6/10
dated but somewhat effective
5 September 2012
Excellent performances and quirky flashback scenes are the highlights of "Pressure Point," a 1962 film starring Sidney Poitier and Bobby Darin, with Peter Falk as "guest star" in a small role. The film is directed by Herbert Cornfield.

The film takes place in 1942, with Poitier a psychiatrist at a federal prison with Darin as a patient. Darin plays a member of the German-American Bund who wants to overthrow the government. Needless to say he hates blacks (called Negroes here), Jews, etc. He can't sleep and wants the psychiatrist to give him something so that he can. He doesn't feel he needs psychiatry.

Over time, he tells his story, and it's a harrowing one, a drunk and sadistic father, and a dependent mother. In flashback, a little boy representing the patient realizes that having power is his only way out. He comes to admire Hitler. Now, when Hitler's your role model, there's a problem.

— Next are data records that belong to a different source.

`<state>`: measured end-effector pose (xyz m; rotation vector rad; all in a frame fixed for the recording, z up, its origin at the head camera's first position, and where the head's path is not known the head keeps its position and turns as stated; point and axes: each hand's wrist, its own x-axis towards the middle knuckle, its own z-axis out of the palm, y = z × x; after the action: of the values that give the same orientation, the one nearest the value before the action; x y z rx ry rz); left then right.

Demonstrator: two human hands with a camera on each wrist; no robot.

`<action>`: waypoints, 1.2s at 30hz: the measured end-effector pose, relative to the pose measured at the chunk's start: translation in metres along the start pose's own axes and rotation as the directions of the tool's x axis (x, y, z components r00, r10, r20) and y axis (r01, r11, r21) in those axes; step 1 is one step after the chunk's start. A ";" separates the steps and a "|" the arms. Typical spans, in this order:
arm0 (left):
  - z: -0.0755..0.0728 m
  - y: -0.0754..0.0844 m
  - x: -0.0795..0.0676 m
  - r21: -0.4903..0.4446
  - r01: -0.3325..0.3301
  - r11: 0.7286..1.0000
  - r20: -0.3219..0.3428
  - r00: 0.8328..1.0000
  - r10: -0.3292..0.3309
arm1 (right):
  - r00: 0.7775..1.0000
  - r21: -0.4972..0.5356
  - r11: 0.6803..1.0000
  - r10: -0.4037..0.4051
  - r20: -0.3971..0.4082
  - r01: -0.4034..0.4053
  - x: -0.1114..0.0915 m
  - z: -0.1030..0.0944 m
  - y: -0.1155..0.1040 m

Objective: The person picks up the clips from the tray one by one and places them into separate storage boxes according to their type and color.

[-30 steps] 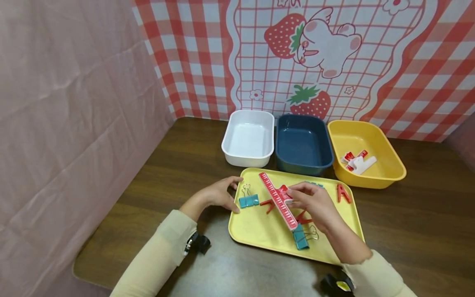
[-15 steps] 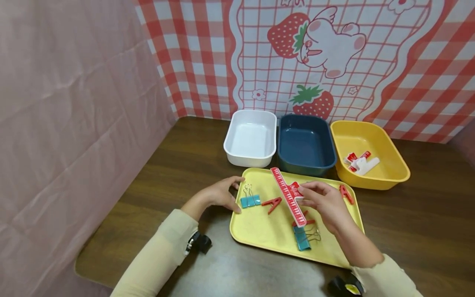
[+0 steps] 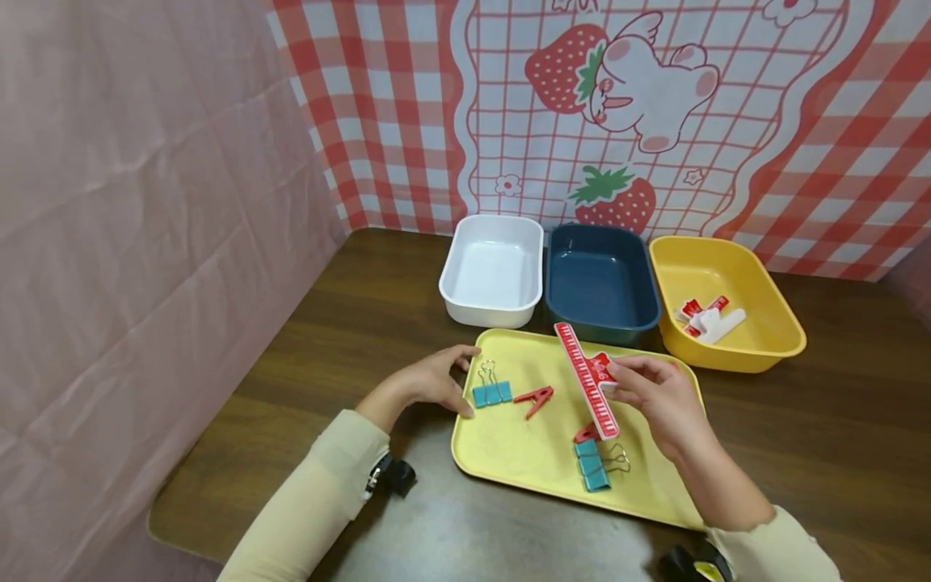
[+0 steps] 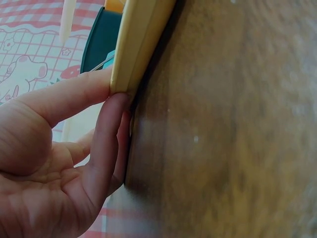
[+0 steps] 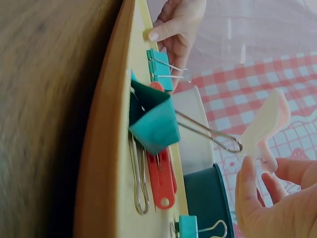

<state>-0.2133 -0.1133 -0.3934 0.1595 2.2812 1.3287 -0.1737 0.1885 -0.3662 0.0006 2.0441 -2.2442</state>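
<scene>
A long clip (image 3: 587, 381) with a red-and-white piano-key pattern is pinched between the thumb and fingers of my right hand (image 3: 658, 400), raised over the yellow tray (image 3: 520, 461). From the right wrist view, the pale back of this clip (image 5: 265, 124) shows. My left hand (image 3: 432, 380) holds the tray's left edge; in the left wrist view its fingertips meet the rim (image 4: 130, 59). On the tray lie a teal binder clip (image 3: 493, 394) near that hand, a red clothespin (image 3: 536, 398) and another teal binder clip (image 3: 592, 466). A second red clothespin (image 3: 586, 433) is partly covered by the held clip.
Behind the tray stand a white bin (image 3: 490, 311), a dark blue bin (image 3: 604, 323) and a yellow bin (image 3: 752, 356) side by side. Several red-and-white clips (image 3: 709, 319) lie inside the yellow one. A checked cloth (image 3: 407, 121) hangs at the back of the wooden table (image 3: 305, 356).
My right hand has shifted to the right and slightly away with the piano-key clip, uncovering the red clothespin near the tray's middle. My left hand stays at the tray's edge.
</scene>
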 end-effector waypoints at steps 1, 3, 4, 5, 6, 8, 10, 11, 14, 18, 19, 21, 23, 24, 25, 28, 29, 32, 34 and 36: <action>0.000 0.000 0.000 0.000 -0.003 1.000 0.001 1.000 0.003 | 1.000 0.007 1.000 -0.006 -0.003 0.006 0.000 -0.001 -0.001; -0.001 -0.001 0.001 0.004 -0.014 1.000 0.004 1.000 0.014 | 1.000 0.017 1.000 -0.014 -0.009 0.015 0.000 -0.004 -0.002; -0.001 -0.001 0.001 0.005 -0.019 1.000 0.006 1.000 0.019 | 1.000 0.025 1.000 -0.016 -0.016 0.017 -0.001 -0.005 -0.002; -0.001 -0.002 0.002 0.005 -0.023 1.000 0.007 1.000 0.023 | 1.000 0.028 0.999 -0.017 -0.023 0.018 -0.001 -0.007 -0.003; -0.001 -0.002 0.002 0.005 -0.027 1.000 0.009 1.000 0.027 | 0.999 0.033 0.999 -0.017 -0.031 0.018 -0.001 -0.009 -0.003; -0.001 -0.002 0.002 0.001 -0.029 1.000 0.012 1.000 0.029 | 0.999 0.041 0.999 -0.011 -0.043 0.013 -0.002 -0.012 -0.003; -0.001 -0.003 0.001 -0.003 -0.030 1.000 0.012 0.999 0.030 | 0.999 0.049 0.999 -0.005 -0.054 0.008 -0.003 -0.015 -0.003; -0.001 -0.003 0.001 -0.004 -0.029 1.000 0.011 0.999 0.030 | 0.998 0.055 0.998 -0.004 -0.058 0.007 -0.003 -0.016 -0.003; -0.001 -0.003 0.000 -0.011 -0.029 1.000 0.011 1.000 0.029 | 0.998 0.082 0.997 -0.003 -0.064 0.008 -0.003 -0.020 -0.004; -0.001 -0.003 0.000 -0.022 -0.027 0.999 0.009 1.000 0.027 | 0.997 0.121 0.992 -0.013 -0.081 0.023 -0.003 -0.026 -0.005; 0.000 -0.003 0.000 -0.022 -0.024 0.999 0.008 1.000 0.024 | 0.996 0.131 0.991 -0.016 -0.087 0.027 -0.003 -0.028 -0.005; 0.000 -0.003 0.000 -0.020 -0.019 1.000 0.007 1.000 0.019 | 0.995 0.145 0.989 -0.019 -0.102 0.034 -0.003 -0.031 -0.005; 0.001 -0.003 0.000 -0.018 -0.013 1.000 0.008 1.000 0.013 | 0.994 0.163 0.986 -0.024 -0.111 0.042 -0.003 -0.034 -0.005; 0.001 -0.003 0.000 -0.018 -0.013 1.000 0.009 1.000 0.014 | 0.993 0.177 0.983 -0.027 -0.113 0.047 -0.003 -0.035 -0.004; 0.001 -0.003 0.000 -0.018 -0.014 1.000 0.011 1.000 0.014 | 0.993 0.188 0.981 -0.033 -0.114 0.054 -0.003 -0.036 -0.004; 0.001 -0.003 0.000 -0.021 -0.016 1.000 0.012 1.000 0.016 | 0.992 0.218 0.973 -0.049 -0.119 0.074 -0.003 -0.039 -0.003; 0.001 -0.002 0.000 -0.020 -0.014 1.000 0.010 1.000 0.015 | 0.991 0.222 0.972 -0.047 -0.124 0.074 -0.003 -0.040 -0.003; 0.000 -0.002 0.000 -0.018 -0.014 1.000 0.006 1.000 0.014 | 0.989 0.206 0.976 -0.038 -0.146 0.067 0.002 -0.050 0.004; 0.000 -0.002 0.000 -0.014 -0.014 1.000 0.005 1.000 0.014 | 0.986 0.184 0.981 -0.030 -0.163 0.061 0.011 -0.063 0.016; 0.001 -0.002 0.000 -0.015 -0.015 1.000 0.006 1.000 0.015 | 0.982 0.165 0.985 -0.015 -0.187 0.047 0.015 -0.071 0.020</action>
<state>-0.2131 -0.1134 -0.3953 0.1759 2.2686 1.3509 -0.1924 0.2565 -0.3944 0.2000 1.9416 -2.5164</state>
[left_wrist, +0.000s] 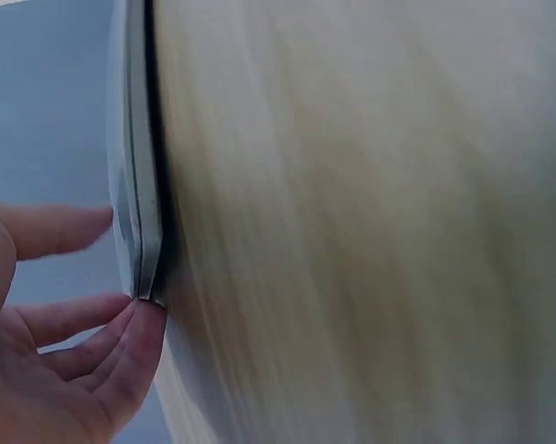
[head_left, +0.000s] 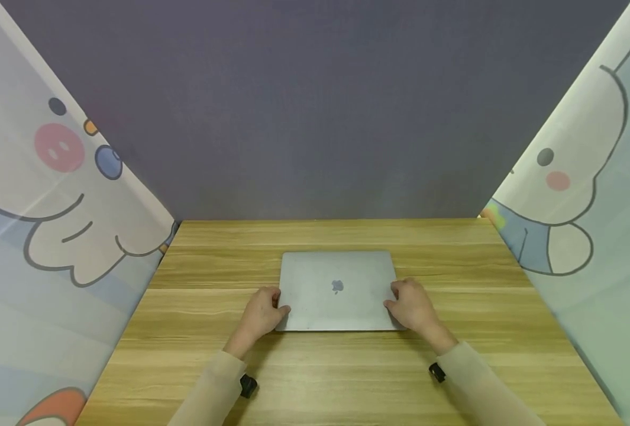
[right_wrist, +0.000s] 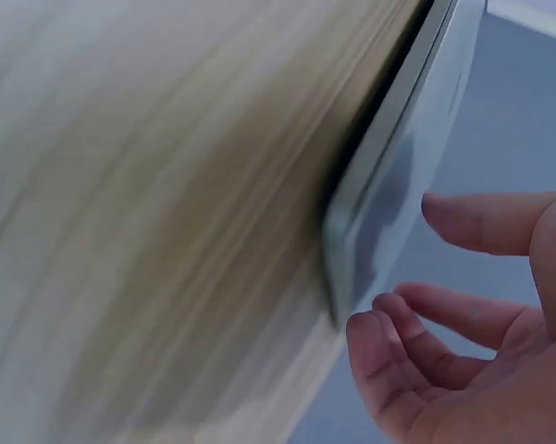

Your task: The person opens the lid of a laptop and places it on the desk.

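Note:
A closed silver laptop point(head_left: 336, 307) with a dark apple logo on its lid lies on the wooden table. At its left side my left hand point(head_left: 261, 310) holds the edge near the front corner, thumb on the lid and fingers against the side. The left wrist view shows that thumb and the bent fingers point(left_wrist: 134, 356) right at the corner of the laptop point(left_wrist: 141, 185). My right hand point(head_left: 413, 305) is at the opposite side. In the right wrist view its thumb stands off the lid, and its loosely bent fingers point(right_wrist: 375, 356) are right beside the laptop's corner point(right_wrist: 375, 208).
The wooden table point(head_left: 325, 378) runs up to a dark grey panel point(head_left: 325, 118) at the back. Curtains with cartoon figures flank it, one on the left point(head_left: 6, 254) and one on the right point(head_left: 602, 307). Both wrists carry small black devices.

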A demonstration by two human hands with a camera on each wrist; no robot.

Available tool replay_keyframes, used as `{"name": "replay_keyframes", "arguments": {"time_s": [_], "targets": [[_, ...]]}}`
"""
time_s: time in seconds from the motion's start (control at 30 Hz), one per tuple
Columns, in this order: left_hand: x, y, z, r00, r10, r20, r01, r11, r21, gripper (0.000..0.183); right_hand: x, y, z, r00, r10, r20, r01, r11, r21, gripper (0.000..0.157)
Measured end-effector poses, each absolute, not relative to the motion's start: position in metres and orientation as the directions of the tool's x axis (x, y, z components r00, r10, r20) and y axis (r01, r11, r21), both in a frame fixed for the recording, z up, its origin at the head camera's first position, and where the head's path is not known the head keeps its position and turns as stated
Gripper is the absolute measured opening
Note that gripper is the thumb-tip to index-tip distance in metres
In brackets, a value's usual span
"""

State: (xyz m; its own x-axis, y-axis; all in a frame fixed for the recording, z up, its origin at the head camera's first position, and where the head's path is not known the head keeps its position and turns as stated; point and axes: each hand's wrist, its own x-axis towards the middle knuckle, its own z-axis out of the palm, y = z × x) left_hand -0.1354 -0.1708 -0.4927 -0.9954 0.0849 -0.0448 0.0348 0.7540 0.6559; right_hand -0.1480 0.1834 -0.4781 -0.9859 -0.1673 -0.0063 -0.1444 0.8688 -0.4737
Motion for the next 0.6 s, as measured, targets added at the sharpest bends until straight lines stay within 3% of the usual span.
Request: {"name": "replay_keyframes", "arguments": {"time_s": [0.17, 0.37, 0.6], "targets": [[-0.126, -0.173, -0.494, -0.987, 0.161, -0.003, 0.135, 0.837, 0.53, 0.059, -0.138, 0.17, -0.471, -0.965, -0.257, 0.049, -0.25, 0.854, -0.456, 0.041], [-0.121, -0.177, -0.496, -0.969, 0.235, -0.072, 0.177, 0.869, 0.462, 0.094, -0.129, 0.154, -0.472, -0.911, -0.398, 0.111, -0.41, 0.84, -0.356, 0.047], [-0.119, -0.18, -0.499, -0.947, 0.286, -0.146, 0.21, 0.896, 0.391, 0.121, -0.125, 0.14, -0.477, -0.851, -0.524, 0.04, -0.515, 0.817, -0.259, 0.064]]}}
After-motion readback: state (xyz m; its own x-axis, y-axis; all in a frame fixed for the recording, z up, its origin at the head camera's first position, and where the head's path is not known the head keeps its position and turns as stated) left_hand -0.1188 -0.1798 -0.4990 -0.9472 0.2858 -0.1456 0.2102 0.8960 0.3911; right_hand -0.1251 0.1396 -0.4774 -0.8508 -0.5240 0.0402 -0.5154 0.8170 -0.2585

Based on a story from the book "The Fifty-Minute Hour," the psychiatrist personally has a difficult time with this patient, though he does his best by him. However, the patient is manipulative, and when it comes time for parole, the doctor finds himself alone in his opinion.

This black and white movie first of all has Sidney Poitier in it, always an excellent actor, and even though this is somewhat early in his career, he already had a fully-developed talent. As the psychiatrist, he is strong yet conflicted. Darin always did a good job with these cocky, arrogant types, and here is no exception.

Cornfield does some interesting things with the flashbacks, making objects bigger, people smaller, and using odd camera angles.

This is an effective if slightly dated movie - I can't speak about the psychiatric theories put forward, but the use of the word Negro is jarring. Hearing the patient spout his philosophies, however, one realizes there are still people who think this way -- and once, a lot of people did.